Task to complete:
Here the job is to copy the data exactly and to exclude every image from it.
*** Opening of Data block ***
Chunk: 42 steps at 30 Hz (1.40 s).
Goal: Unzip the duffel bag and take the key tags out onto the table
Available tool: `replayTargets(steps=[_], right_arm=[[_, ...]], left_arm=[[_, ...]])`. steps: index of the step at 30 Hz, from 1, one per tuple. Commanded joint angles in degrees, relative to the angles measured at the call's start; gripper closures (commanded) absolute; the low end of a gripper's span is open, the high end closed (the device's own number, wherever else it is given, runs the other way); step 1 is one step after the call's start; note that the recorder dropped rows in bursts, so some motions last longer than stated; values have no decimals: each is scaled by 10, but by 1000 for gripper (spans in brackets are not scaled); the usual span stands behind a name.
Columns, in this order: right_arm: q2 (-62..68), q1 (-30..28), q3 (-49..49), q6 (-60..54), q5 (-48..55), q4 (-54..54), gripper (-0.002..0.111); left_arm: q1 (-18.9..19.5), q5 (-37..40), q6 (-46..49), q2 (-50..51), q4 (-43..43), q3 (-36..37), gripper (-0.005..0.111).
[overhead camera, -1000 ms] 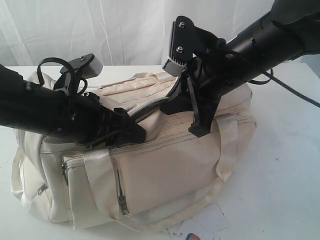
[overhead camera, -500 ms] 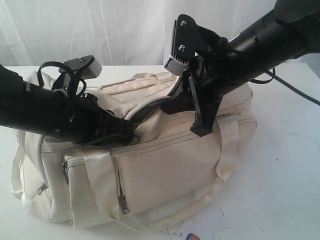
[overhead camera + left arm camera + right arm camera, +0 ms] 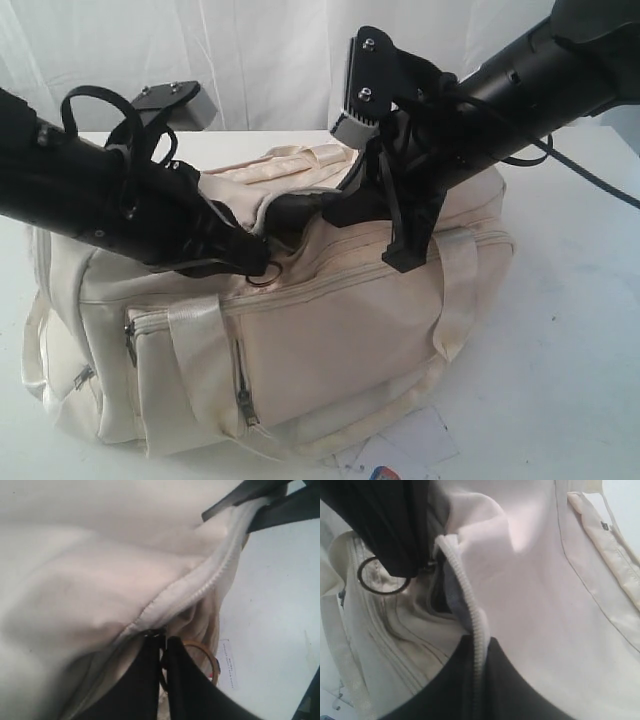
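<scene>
The cream duffel bag point(image 3: 350, 330) lies on the white table point(image 3: 575, 350), and both arms meet over its top zipper. My left gripper point(image 3: 257, 262) point(image 3: 163, 640) is shut at the end of the zipper line. A thin metal ring point(image 3: 263, 274) point(image 3: 203, 651) point(image 3: 382, 578) is pinched between its fingers and hangs below them. My right gripper point(image 3: 288, 208) point(image 3: 481, 641) is shut on the bag's raised zipper edge point(image 3: 465, 600). Dark grey lining point(image 3: 441, 596) shows in the gap. No coloured key tags show; I cannot tell what the ring belongs to.
White paper cards point(image 3: 410, 445) point(image 3: 228, 662) lie on the table by the bag's front edge, one with a red-blue logo. Webbing handles point(image 3: 200, 350) cross the bag's front. A white curtain hangs behind the table.
My left gripper has closed and risen slightly at the zipper, and the metal ring now hangs from its tips. The right gripper has stayed put, holding the zipper edge.
</scene>
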Motion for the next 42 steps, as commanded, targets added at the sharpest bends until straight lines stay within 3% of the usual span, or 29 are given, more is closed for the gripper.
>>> replayTargets(steps=[1,7,20,27,36,42], right_arm=[[-12,1,-6,4,-13,35,108],[-12,1,-6,18,-13,19,108],[-12,1,-4,34,-17,7,108],[-12,1,-4,45,-18,-13,108],[-12,1,-4,46,-18,-15,108],[-12,1,-4,46,-18,-15,108]], left_arm=[[-3,29,-42,-31,57,-7,107],[-3,62,-173,-51,230,-7,107],[-3,124,-208,-111,318,-7,107],[-3,188,-290,-125,460,-7,107],[-3,180,-388,-132,653,-7,107],[-3,144,-388,-130,685,-7,107]])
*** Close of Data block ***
Result of the task:
Chunk: 42 steps at 30 Hz (1.40 s).
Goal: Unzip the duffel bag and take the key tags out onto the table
Available tool: `replayTargets(steps=[_], right_arm=[[_, ...]], left_arm=[[_, ...]])`. steps: index of the step at 30 Hz, from 1, one per tuple. Commanded joint angles in degrees, relative to the angles measured at the call's start; gripper closures (commanded) absolute; the low end of a gripper's span is open, the high end closed (the device's own number, wherever else it is given, runs the other way); step 1 is one step after the call's start; note that the recorder dropped rows in bursts, so some motions last longer than stated; values have no decimals: each is scaled by 10, but by 1000 for gripper (spans in brackets are not scaled); the usual span stands behind a name.
Columns, in this order: right_arm: q2 (-62..68), q1 (-30..28), q3 (-49..49), q6 (-60..54), q5 (-48..55), q4 (-54..54), gripper (-0.002..0.111); left_arm: q1 (-18.9..19.5), q5 (-37..40), q6 (-46..49), q2 (-50..51), q4 (-43..43), q3 (-36..37), gripper (-0.005..0.111).
[overhead camera, -1000 ms] 
[overhead camera, -500 ms] 
[overhead camera + left arm camera + right arm camera, +0 ms] 
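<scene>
The cream duffel bag point(image 3: 350, 330) lies on the white table point(image 3: 575, 350), and both arms meet over its top zipper. My left gripper point(image 3: 257, 262) point(image 3: 163, 640) is shut at the end of the zipper line. A thin metal ring point(image 3: 263, 274) point(image 3: 203, 651) point(image 3: 382, 578) is pinched between its fingers and hangs below them. My right gripper point(image 3: 288, 208) point(image 3: 481, 641) is shut on the bag's raised zipper edge point(image 3: 465, 600). Dark grey lining point(image 3: 441, 596) shows in the gap. No coloured key tags show; I cannot tell what the ring belongs to.
White paper cards point(image 3: 410, 445) point(image 3: 228, 662) lie on the table by the bag's front edge, one with a red-blue logo. Webbing handles point(image 3: 200, 350) cross the bag's front. A white curtain hangs behind the table.
My left gripper has closed and risen slightly at the zipper, and the metal ring now hangs from its tips. The right gripper has stayed put, holding the zipper edge.
</scene>
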Motion for the next 42 steps, as commanded, targets added at the sharpest bends until straight lines stay within 3% of the usual span, or 29 are given, more is closed for the gripper.
>>> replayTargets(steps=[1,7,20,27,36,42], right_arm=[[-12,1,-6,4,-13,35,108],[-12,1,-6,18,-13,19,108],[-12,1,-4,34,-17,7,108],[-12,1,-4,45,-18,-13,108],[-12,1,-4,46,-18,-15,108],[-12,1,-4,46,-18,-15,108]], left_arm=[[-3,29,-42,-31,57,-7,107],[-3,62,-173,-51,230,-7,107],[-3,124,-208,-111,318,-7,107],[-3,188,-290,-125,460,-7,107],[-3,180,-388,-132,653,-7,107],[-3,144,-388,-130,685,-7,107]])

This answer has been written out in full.